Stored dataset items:

________________________

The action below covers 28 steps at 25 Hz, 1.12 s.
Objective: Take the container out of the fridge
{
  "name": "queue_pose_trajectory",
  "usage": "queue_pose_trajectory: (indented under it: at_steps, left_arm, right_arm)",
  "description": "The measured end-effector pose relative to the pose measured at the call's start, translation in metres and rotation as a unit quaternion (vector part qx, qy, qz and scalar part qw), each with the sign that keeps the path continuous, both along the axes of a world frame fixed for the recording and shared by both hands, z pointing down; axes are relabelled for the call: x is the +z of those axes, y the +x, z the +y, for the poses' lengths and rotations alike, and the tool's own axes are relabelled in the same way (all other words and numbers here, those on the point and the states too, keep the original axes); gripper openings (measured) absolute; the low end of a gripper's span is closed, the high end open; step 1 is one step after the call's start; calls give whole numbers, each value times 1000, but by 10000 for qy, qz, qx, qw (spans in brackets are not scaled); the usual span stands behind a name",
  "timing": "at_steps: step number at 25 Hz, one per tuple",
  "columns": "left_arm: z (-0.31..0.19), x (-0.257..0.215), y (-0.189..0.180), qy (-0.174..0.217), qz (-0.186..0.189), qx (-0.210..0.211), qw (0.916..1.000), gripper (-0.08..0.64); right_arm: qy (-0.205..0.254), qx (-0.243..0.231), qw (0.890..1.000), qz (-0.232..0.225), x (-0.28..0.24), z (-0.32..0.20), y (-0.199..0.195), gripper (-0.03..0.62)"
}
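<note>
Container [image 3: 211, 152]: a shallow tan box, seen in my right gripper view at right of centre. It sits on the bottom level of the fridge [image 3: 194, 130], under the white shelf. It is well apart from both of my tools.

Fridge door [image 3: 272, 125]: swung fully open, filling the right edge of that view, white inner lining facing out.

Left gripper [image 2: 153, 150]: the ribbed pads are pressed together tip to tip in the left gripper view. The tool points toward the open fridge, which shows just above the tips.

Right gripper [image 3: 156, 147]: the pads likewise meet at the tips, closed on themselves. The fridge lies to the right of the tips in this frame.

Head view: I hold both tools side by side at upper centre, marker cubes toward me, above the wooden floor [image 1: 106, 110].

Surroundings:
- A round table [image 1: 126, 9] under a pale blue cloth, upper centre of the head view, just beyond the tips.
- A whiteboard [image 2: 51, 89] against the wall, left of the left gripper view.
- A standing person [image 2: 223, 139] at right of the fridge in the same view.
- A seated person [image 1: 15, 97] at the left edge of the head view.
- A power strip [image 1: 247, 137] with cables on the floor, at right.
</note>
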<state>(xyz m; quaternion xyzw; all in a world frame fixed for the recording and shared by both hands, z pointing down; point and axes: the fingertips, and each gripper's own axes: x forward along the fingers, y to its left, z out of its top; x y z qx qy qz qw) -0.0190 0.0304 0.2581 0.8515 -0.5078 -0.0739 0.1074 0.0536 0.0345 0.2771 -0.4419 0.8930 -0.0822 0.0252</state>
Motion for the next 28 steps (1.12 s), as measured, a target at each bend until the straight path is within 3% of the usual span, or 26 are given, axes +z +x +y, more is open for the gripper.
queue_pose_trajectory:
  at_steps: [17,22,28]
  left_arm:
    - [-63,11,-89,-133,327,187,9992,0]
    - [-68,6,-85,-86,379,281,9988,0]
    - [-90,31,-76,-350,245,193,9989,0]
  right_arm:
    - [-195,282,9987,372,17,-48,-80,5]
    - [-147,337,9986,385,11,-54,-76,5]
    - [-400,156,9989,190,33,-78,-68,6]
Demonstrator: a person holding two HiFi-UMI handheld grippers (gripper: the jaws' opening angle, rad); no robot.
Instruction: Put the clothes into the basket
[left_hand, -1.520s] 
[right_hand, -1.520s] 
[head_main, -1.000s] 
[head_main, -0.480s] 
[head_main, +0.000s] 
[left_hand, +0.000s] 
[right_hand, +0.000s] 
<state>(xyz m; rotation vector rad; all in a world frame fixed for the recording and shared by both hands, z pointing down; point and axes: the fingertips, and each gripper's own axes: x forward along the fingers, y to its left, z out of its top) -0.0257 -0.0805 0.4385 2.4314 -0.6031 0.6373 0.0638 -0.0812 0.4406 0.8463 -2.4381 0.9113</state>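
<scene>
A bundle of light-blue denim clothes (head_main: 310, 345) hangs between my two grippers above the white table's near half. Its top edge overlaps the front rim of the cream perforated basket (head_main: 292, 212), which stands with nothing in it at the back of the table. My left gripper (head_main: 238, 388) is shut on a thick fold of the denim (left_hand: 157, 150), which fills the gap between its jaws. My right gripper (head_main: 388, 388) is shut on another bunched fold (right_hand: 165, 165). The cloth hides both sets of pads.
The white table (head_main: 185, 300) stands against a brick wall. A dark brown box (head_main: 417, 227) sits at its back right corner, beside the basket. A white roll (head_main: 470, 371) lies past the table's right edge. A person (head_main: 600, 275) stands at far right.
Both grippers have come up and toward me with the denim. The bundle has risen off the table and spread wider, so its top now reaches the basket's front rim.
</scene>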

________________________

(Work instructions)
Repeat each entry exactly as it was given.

(Task solution)
The action below covers 28 steps at 25 Hz, 1.12 s.
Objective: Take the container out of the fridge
{
  "name": "queue_pose_trajectory",
  "usage": "queue_pose_trajectory: (indented under it: at_steps, left_arm, right_arm)",
  "description": "The measured end-effector pose relative to the pose measured at the call's start, translation in metres and rotation as a unit quaternion (vector part qx, qy, qz and scalar part qw), each with the sign that keeps the path continuous, both along the axes of a world frame fixed for the recording and shared by both hands, z pointing down; axes are relabelled for the call: x is the +z of those axes, y the +x, z the +y, for the poses' lengths and rotations alike, and the tool's own axes are relabelled in the same way (all other words and numbers here, those on the point and the states too, keep the original axes); gripper openings (measured) absolute; the low end of a gripper's span is closed, the high end open; step 1 is one step after the call's start; calls give whole numbers, each value times 1000, but by 10000 for qy, qz, qx, qw (spans in brackets are not scaled); the usual span stands behind a name",
  "timing": "at_steps: step number at 25 Hz, one per tuple",
  "columns": "left_arm: z (-0.31..0.19), x (-0.257..0.215), y (-0.189..0.180), qy (-0.174..0.217), qz (-0.186..0.189), qx (-0.210..0.211), qw (0.916..1.000), gripper (-0.08..0.64); right_arm: qy (-0.205..0.254), qx (-0.243..0.231), qw (0.890..1.000), qz (-0.232..0.225), x (-0.28..0.24), z (-0.32..0.20), y (-0.199..0.195), gripper (-0.03..0.62)"
}
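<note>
Container [image 3: 211, 152]: a shallow tan box, seen in my right gripper view at right of centre. It sits on the bottom level of the fridge [image 3: 194, 130], under the white shelf. It is well apart from both of my tools.

Fridge door [image 3: 272, 125]: swung fully open, filling the right edge of that view, white inner lining facing out.

Left gripper [image 2: 153, 150]: the ribbed pads are pressed together tip to tip in the left gripper view. The tool points toward the open fridge, which shows just above the tips.

Right gripper [image 3: 156, 147]: the pads likewise meet at the tips, closed on themselves. The fridge lies to the right of the tips in this frame.

Head view: I hold both tools side by side at upper centre, marker cubes toward me, above the wooden floor [image 1: 106, 110].

Surroundings:
- A round table [image 1: 126, 9] under a pale blue cloth, upper centre of the head view, just beyond the tips.
- A whiteboard [image 2: 51, 89] against the wall, left of the left gripper view.
- A standing person [image 2: 223, 139] at right of the fridge in the same view.
- A seated person [image 1: 15, 97] at the left edge of the head view.
- A power strip [image 1: 247, 137] with cables on the floor, at right.
</note>
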<state>(xyz m; quaternion xyzw; all in a world frame fixed for the recording and shared by both hands, z pointing down; point and axes: the fingertips, and each gripper's own axes: x forward along the fingers, y to its left, z out of its top; x y z qx qy qz qw) -0.0190 0.0304 0.2581 0.8515 -0.5078 -0.0739 0.1074 0.0536 0.0345 0.2771 -0.4419 0.8930 -0.0822 0.0252</state>
Motion for the next 28 steps (1.12 s), as measured, a target at each bend until the straight path is within 3% of the usual span, or 26 are given, axes +z +x +y, more is open for the gripper.
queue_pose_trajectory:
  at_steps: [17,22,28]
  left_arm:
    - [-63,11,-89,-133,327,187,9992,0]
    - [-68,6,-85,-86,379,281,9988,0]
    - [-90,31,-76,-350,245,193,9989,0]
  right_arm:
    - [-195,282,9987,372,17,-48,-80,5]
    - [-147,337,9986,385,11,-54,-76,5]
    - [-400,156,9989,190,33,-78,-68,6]
Demonstrator: a person holding two HiFi-UMI handheld grippers (gripper: the jaws' opening angle, rad); no robot.
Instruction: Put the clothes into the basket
[left_hand, -1.520s] 
[right_hand, -1.520s] 
[head_main, -1.000s] 
[head_main, -0.480s] 
[head_main, +0.000s] 
[left_hand, +0.000s] 
[right_hand, +0.000s] 
<state>(xyz m; rotation vector rad; all in a world frame fixed for the recording and shared by both hands, z pointing down; point and axes: the fingertips, and each gripper's own axes: x forward along the fingers, y to its left, z out of its top) -0.0257 -0.0805 0.4385 2.4314 -0.6031 0.6373 0.0638 -0.0812 0.4406 0.8463 -2.4381 0.9113</state>
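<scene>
A bundle of light-blue denim clothes (head_main: 310, 345) hangs between my two grippers above the white table's near half. Its top edge overlaps the front rim of the cream perforated basket (head_main: 292, 212), which stands with nothing in it at the back of the table. My left gripper (head_main: 238, 388) is shut on a thick fold of the denim (left_hand: 157, 150), which fills the gap between its jaws. My right gripper (head_main: 388, 388) is shut on another bunched fold (right_hand: 165, 165). The cloth hides both sets of pads.
The white table (head_main: 185, 300) stands against a brick wall. A dark brown box (head_main: 417, 227) sits at its back right corner, beside the basket. A white roll (head_main: 470, 371) lies past the table's right edge. A person (head_main: 600, 275) stands at far right.
Both grippers have come up and toward me with the denim. The bundle has risen off the table and spread wider, so its top now reaches the basket's front rim.
</scene>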

Work on the exercise is complete.